Okay here’s something interesting, a sort of joke I like to think that White is playing on all of us, a subversion of the ‘lesser second album’, Entering Heaven Alive ends with “Taking Me Back (Gently)” which is the ‘oldest’ song on the album, insofar that fans had the most amount of time with the song before the rest of the album’s release. It really leans into the vintage, old-timey, acoustic and analogue instruments and production. It sounds like how Jack White looks in the documentary It Might Get Loud.
And, yet, close listeners will detect in the waning moments of the song, well, wait, isn’t that the hiss and wail of the synthesizer pitching up into Fear of the Dawn’s opening number (also “Taking Me Back”).
I’m unsure what to make of this: it orients Entering Heaven Alive as first, and unless there’s a third option, first is the primary spot. Cynically, White and other luminaries in the Third Man camp were candid about Fear of the Dawn’s superior marketability to wider audiences, so why circle back to this song?
Jack White might just be as into the acoustic guitar as the electric guitar.
During the Supply Chain Issues world tour, White did a few acoustic shows, the best of which was during late September in Santa Fe. Not only does this set showcase White’s deftness as reimagining his biggest and baddest hits as more somber texts, it also contextualizes Entering Heaven Alive in his larger body of work. Every permeation of creative work White has done is concerned with death, and while the live experience sometimes masks this (behind the thunder and lightening of a guitar god bending strings that stir even the deepest corners of hell), the patience required to know White can go off, but doesn’t, elevates the songs.
The Vault release honoring the Supply Chain Issues Tour showcases an entire performance of Entering Heaven Alive intact from inside London’s Union Chapel. The religious undertones become almost impossible to ignore from inside a space like that.
The live renditions of these songs are breathless and elevated in drama and passion, but no better than their studio equivalent recorded on album. This is unusual, I think. Look, I’ll never turn off a Jack White/White Stripes/Raconteurs/Dead Weather song when it comes on, but I always want to see/hear these songs live more3.
This might have nothing to do with these songs and more to do with me as a listener. Perhaps I am aging out of the guitar-solo-godliness and into a balcony seat at a theater typea guy. I’ve recently come into a better appreciation of 2016’s Acoustic Recordings compilation release which, at the time, felt like frustrating filler between Lazaretto and whatever would follow it. I wonder how much of that appreciation is standing on the back of Entering Heaven Alive.
Or, perhaps I can chalk it all up to thunder in the sky.

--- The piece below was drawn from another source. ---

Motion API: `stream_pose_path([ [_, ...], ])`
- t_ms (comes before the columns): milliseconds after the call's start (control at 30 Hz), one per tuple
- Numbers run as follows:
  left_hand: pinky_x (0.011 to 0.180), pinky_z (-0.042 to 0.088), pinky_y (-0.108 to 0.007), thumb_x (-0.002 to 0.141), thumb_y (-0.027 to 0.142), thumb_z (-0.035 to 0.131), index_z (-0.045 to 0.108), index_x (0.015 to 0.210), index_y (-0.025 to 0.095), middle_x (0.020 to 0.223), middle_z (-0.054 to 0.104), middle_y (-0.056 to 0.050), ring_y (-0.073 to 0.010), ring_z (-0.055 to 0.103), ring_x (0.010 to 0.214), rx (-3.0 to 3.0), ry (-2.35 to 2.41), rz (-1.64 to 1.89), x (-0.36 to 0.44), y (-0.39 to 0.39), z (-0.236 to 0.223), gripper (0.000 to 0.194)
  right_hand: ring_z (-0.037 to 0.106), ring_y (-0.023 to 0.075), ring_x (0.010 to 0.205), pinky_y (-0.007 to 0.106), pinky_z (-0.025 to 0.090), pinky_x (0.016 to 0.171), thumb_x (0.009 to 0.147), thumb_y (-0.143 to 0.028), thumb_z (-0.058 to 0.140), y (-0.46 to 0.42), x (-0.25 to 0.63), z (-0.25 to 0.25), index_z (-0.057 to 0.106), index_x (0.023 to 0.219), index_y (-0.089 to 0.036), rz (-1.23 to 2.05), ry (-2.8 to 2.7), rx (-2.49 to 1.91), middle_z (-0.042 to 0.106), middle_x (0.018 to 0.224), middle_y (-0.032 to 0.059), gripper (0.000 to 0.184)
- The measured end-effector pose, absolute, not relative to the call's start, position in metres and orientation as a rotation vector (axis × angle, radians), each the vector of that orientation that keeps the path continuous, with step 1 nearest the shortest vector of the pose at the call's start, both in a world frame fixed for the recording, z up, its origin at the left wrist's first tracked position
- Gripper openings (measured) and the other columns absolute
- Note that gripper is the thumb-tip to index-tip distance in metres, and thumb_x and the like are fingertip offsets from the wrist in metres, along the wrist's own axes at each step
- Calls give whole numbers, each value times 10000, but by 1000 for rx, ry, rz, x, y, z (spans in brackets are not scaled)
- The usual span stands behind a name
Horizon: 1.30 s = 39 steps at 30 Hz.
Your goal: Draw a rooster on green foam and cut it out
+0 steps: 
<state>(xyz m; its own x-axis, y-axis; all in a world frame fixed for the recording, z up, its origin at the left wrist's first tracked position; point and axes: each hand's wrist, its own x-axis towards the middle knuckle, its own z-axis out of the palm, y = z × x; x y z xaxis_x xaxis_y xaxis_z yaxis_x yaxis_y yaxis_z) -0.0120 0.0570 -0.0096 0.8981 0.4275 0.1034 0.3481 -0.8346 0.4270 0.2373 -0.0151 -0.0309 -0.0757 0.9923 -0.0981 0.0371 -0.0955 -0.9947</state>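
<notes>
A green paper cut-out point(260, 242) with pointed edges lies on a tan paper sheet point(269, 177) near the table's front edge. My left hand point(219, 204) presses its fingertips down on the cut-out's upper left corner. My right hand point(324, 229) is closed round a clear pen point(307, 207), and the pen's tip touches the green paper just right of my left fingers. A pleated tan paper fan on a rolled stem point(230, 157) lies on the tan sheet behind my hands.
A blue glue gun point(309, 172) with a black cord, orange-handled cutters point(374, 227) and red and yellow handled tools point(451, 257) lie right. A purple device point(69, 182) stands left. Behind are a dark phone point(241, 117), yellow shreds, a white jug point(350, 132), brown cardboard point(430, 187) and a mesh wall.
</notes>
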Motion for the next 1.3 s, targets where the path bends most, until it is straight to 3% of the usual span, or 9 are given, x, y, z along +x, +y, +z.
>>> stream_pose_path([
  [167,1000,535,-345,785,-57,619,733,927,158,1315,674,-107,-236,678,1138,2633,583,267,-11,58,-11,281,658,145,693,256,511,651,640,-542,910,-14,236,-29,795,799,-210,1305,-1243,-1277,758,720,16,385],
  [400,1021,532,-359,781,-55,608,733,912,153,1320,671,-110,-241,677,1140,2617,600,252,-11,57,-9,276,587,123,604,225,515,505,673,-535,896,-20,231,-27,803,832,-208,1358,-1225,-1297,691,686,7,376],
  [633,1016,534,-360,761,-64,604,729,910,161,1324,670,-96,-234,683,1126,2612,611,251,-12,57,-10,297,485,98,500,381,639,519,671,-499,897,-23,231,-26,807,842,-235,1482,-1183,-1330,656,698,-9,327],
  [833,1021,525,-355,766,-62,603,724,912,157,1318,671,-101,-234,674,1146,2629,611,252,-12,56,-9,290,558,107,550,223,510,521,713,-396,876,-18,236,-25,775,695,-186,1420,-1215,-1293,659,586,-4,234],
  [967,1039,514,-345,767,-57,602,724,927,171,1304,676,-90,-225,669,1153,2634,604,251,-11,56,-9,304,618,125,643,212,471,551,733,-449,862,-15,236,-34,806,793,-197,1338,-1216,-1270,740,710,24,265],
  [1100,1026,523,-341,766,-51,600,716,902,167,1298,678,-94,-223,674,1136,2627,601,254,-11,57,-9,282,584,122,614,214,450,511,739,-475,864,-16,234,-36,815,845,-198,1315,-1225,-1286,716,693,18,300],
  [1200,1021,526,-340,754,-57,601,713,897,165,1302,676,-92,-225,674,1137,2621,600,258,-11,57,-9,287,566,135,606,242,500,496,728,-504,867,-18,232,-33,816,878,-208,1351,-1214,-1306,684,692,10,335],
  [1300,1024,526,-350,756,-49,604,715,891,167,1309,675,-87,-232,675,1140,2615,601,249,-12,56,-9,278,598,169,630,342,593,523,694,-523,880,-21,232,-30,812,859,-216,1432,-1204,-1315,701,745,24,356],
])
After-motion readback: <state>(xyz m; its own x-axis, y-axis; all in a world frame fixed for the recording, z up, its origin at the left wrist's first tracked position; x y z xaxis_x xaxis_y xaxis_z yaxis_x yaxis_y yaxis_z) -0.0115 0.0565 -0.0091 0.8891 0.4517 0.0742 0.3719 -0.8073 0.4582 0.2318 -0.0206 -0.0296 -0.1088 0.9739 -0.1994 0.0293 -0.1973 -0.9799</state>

During the summer of 2022, late July, early August, Ben went through a spell many infants go through of really, terribly, struggling to sleep. These were delirious nights. My poor in-laws, desperate to offer him comfort but let Rachel and I parent on our own, poor Rachel, wanting to be a good houseguest and mother. Poor Ben, those wails as teeth cut gums, as dry coughs wracked his little throat. It breaks my heart, and it broke my heart then.
One night my mother-in-law and I were up with him, this little bread loaf of a boy suffering4. Rachel really needed some sleep and Rachel’s mom and I co-conspired on an idea. An old idea. “Put him in the car and go for a drive.”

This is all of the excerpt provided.